Using JavaScript SharedArrayBuffers and Atomics

2019-03-22 - Rob

I’m not a big fan of JavaScript but I like parallel programming and JS has some interesting concepts of it.

In addition to the event loop I’ve recently got to know the concept of Web Workers. They are real threads that execute in parallel with the main thread, and are allowed to wait and block as much as they want.

Modern devices are going in the direction of having a lot of FPS and web developers want to maintain the user experience smooth. A good way to address it is to handle animations and UI-related tasks on the main thread and everything else in a worker.

This creates several issues of synchronization and communication: workers are only allowed to post messages to communicate, making coordination very burdensome and slow.

A potential solution

Currently Chrome 67+ implements SharedArrayBuffer and Atomics.

The concept of a Shared Array Buffer is that you post a message to a worker, but instead of copying the content of the array you send a reference to it, so that multiple workers have visibility on a shared chunk of memory.

The concept of Atomics is that they provide operations that can happen “at once”.

Here is an example of why atomics are important: when you perform an addition you issue several operations.

a = a + 3;
// ↑ is equivalent to the following:
let reg = a;
reg += 3;
a = reg;

This is not an issue in normal JS because you are granted that only one function executes at every given time.

Introducing Workers and shared memory breaks this assumption, so someone might change the value of a while you are incrementing reg, and you end up overwriting their value. To address this you can use Atomic.add.

A step forward, NaN backwards

While atomics give a great benefit, they are never easy to use. Moreover atomics are very low-level APIs and to express high-level behaviors it’s usually needed to have multiple atomic operations interact with each other.

One common pattern in parallel programming is to have the concept of critical sections and barriers. If you write Go you are probably familiar with sync.Mutex and sync.WaitGroup which implement those concepts.

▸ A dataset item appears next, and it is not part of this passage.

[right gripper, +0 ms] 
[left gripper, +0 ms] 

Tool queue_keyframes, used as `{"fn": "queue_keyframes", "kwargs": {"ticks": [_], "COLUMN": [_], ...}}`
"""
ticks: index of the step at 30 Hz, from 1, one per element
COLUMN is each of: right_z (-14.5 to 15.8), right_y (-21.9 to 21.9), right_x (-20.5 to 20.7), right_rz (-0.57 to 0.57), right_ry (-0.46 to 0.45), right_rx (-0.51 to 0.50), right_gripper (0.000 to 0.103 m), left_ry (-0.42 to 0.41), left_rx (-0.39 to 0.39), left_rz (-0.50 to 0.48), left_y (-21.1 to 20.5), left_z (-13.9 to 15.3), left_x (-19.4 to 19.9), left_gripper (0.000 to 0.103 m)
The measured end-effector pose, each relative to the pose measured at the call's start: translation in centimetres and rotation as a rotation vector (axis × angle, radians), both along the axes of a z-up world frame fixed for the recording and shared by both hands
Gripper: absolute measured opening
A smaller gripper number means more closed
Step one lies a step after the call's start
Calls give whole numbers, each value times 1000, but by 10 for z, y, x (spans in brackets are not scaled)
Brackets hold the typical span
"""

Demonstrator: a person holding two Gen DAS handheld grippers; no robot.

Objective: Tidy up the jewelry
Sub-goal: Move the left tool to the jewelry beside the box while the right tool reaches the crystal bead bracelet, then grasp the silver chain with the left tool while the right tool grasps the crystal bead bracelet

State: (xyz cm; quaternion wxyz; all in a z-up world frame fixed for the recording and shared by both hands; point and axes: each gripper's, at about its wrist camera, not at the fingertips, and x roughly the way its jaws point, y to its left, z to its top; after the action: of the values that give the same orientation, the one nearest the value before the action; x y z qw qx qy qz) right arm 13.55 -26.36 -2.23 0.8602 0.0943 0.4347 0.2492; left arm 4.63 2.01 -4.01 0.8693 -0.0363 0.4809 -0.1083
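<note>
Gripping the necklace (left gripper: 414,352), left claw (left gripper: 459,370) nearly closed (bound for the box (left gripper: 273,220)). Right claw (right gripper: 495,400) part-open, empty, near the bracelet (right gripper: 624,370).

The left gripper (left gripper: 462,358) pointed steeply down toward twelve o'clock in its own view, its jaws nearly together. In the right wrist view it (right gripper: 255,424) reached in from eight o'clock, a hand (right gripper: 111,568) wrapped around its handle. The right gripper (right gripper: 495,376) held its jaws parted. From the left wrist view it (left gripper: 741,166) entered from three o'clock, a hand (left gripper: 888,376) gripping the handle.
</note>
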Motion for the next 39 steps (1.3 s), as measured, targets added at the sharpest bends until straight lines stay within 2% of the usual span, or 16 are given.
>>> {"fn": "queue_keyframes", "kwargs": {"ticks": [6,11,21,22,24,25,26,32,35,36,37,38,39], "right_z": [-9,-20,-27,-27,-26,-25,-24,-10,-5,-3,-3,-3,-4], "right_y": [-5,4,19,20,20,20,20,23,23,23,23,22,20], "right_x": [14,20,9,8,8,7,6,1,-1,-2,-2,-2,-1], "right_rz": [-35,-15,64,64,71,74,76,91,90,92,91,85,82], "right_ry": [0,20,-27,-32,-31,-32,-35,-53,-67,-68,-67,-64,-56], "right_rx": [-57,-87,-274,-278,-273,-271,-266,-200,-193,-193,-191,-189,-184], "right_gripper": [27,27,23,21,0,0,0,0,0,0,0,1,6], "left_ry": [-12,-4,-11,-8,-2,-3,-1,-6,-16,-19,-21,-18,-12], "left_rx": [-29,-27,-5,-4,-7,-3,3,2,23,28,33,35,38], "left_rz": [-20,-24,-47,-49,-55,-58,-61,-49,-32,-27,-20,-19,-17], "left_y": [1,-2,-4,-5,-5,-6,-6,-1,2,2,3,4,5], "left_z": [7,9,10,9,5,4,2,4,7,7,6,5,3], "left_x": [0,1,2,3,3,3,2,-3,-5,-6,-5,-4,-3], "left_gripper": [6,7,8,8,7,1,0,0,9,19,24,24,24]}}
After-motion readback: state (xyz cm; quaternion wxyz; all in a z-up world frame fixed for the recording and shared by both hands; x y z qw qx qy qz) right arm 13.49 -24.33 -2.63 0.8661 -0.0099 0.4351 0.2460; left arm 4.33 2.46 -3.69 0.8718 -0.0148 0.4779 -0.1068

The problem in JS is that Atomics are very low level and give the basic APIs, not the high level ones developers need.

Since I spent some time on those subjects I thought I might share some code and thoughts on how to leverage atomics to implement mutexes and wait groups.

Mutexes

Mutexes are primitives that grant that only one thread can enter a critical section at the same time. A critical section is the portion of the code between a lock and an unlock call.

In details:

  • Mutexes have 2 states: unlocked and locked.
  • Calling lock() on a mutex should transition it in the locked state.
  • Calling lock() on a mutex should block and wait if the mutex is locked by someone else.
  • Calling unlock() on a mutex should transition it to the unlocked state.
  • Calling unlock() on an unlocked mutex is not a valid operation.

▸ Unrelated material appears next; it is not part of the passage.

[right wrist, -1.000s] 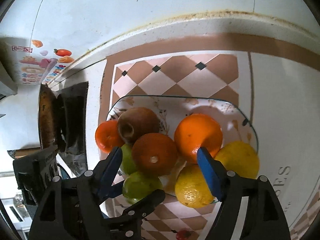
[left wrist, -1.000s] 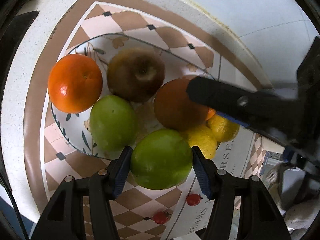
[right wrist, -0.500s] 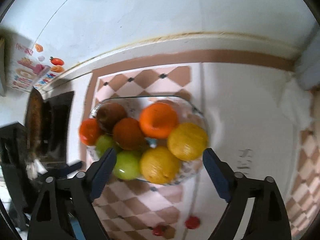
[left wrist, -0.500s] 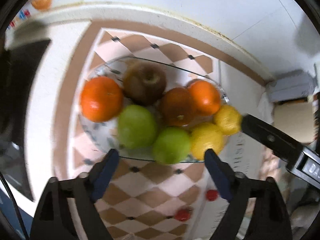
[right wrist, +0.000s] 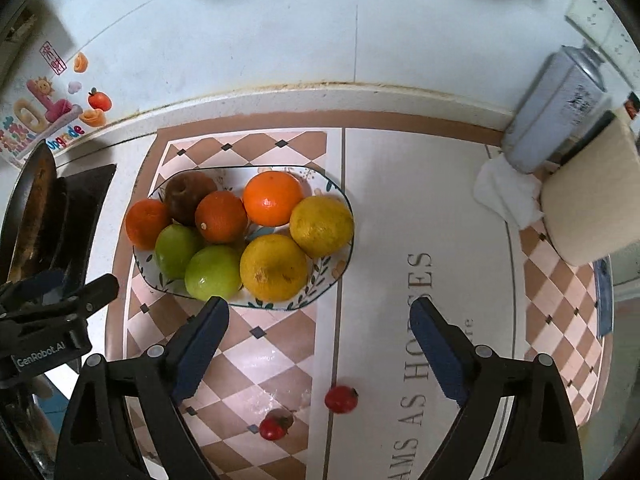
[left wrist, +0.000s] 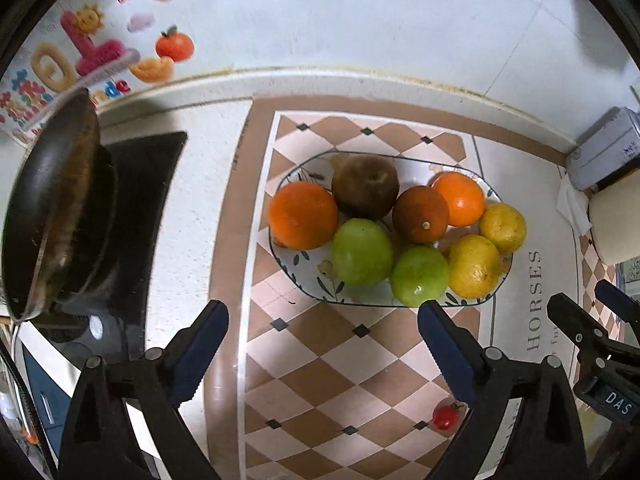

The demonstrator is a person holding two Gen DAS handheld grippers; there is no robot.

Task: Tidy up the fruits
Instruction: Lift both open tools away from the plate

For this we need the following atomic primitives:

Let’s take a look at the code:

const locked = 1;
const unlocked = 0;

class Mutex {
  /**
   * Instantiate Mutex.
   * If opt_sab is provided, the mutex will use it as a backing array.
   * @param {SharedArrayBuffer} opt_sab Optional SharedArrayBuffer.
   */
  constructor(opt_sab) {
    this._sab = opt_sab || new SharedArrayBuffer(4);
    this._mu = new Int32Array(this._sab);
  }

  /**
   * Instantiate a Mutex connected to the given one.
   * @param {Mutex} mu the other Mutex.
   */
  static connect(mu) {
    return new Mutex(mu._sab);
  }

  lock() {
    for(;;) {
      if (Atomics.compareExchange(this._mu, 0, unlocked, locked) == unlocked) {
        return;
      }
      Atomics.wait(this._mu, 0, locked);
    }
  }

  unlock() {
    if (Atomics.compareExchange(this._mu, 0, locked, unlocked) != locked) {
      throw new Error("Mutex is in inconsistent state: unlock on unlocked Mutex.");
    }
    Atomics.notify(this._mu, 0, 1);
  }
}

This code works with just a backing shared Int32 which is this_mu[0]. I’m not using an Int8 because some atomic operations (like wait) only work on Int32.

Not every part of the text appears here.